• [Work task] All of the data is to be restated word for word.

• [Available data]
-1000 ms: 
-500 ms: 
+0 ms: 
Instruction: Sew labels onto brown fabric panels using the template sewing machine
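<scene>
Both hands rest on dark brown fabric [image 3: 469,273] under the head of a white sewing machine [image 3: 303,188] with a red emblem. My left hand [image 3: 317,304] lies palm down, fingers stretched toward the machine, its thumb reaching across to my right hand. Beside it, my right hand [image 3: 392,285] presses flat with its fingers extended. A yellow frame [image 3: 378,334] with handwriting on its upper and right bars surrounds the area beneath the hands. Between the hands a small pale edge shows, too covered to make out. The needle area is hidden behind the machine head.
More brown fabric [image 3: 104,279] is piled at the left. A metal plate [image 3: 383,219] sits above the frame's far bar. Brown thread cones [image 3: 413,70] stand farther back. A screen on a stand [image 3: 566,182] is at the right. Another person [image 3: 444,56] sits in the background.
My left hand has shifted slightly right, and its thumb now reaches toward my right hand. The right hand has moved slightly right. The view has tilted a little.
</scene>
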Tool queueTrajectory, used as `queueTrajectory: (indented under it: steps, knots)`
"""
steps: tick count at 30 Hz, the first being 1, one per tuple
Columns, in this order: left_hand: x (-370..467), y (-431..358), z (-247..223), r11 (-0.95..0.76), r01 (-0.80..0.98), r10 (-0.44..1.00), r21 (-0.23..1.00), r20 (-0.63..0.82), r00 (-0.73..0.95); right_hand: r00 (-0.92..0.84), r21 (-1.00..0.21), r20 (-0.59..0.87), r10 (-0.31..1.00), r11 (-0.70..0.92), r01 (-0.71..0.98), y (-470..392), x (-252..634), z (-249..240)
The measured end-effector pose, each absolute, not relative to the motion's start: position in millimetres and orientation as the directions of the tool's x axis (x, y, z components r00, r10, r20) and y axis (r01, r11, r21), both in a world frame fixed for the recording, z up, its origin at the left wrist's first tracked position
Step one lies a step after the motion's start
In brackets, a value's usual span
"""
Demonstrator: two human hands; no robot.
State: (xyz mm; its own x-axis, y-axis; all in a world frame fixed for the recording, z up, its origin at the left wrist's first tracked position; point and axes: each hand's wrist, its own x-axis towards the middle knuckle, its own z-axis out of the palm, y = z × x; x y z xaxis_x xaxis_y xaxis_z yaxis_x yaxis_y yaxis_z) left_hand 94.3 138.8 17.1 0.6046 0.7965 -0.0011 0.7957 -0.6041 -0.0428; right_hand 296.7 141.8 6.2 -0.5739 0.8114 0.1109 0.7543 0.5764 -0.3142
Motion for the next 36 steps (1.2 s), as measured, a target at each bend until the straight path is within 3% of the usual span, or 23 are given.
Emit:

• [The completed task]
-1000 ms: 
-500 ms: 
+0 ms: 
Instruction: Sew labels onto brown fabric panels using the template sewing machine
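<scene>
Both hands rest on dark brown fabric [image 3: 469,273] under the head of a white sewing machine [image 3: 303,188] with a red emblem. My left hand [image 3: 317,304] lies palm down, fingers stretched toward the machine, its thumb reaching across to my right hand. Beside it, my right hand [image 3: 392,285] presses flat with its fingers extended. A yellow frame [image 3: 378,334] with handwriting on its upper and right bars surrounds the area beneath the hands. Between the hands a small pale edge shows, too covered to make out. The needle area is hidden behind the machine head.
More brown fabric [image 3: 104,279] is piled at the left. A metal plate [image 3: 383,219] sits above the frame's far bar. Brown thread cones [image 3: 413,70] stand farther back. A screen on a stand [image 3: 566,182] is at the right. Another person [image 3: 444,56] sits in the background.
My left hand has shifted slightly right, and its thumb now reaches toward my right hand. The right hand has moved slightly right. The view has tilted a little.
</scene>
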Tool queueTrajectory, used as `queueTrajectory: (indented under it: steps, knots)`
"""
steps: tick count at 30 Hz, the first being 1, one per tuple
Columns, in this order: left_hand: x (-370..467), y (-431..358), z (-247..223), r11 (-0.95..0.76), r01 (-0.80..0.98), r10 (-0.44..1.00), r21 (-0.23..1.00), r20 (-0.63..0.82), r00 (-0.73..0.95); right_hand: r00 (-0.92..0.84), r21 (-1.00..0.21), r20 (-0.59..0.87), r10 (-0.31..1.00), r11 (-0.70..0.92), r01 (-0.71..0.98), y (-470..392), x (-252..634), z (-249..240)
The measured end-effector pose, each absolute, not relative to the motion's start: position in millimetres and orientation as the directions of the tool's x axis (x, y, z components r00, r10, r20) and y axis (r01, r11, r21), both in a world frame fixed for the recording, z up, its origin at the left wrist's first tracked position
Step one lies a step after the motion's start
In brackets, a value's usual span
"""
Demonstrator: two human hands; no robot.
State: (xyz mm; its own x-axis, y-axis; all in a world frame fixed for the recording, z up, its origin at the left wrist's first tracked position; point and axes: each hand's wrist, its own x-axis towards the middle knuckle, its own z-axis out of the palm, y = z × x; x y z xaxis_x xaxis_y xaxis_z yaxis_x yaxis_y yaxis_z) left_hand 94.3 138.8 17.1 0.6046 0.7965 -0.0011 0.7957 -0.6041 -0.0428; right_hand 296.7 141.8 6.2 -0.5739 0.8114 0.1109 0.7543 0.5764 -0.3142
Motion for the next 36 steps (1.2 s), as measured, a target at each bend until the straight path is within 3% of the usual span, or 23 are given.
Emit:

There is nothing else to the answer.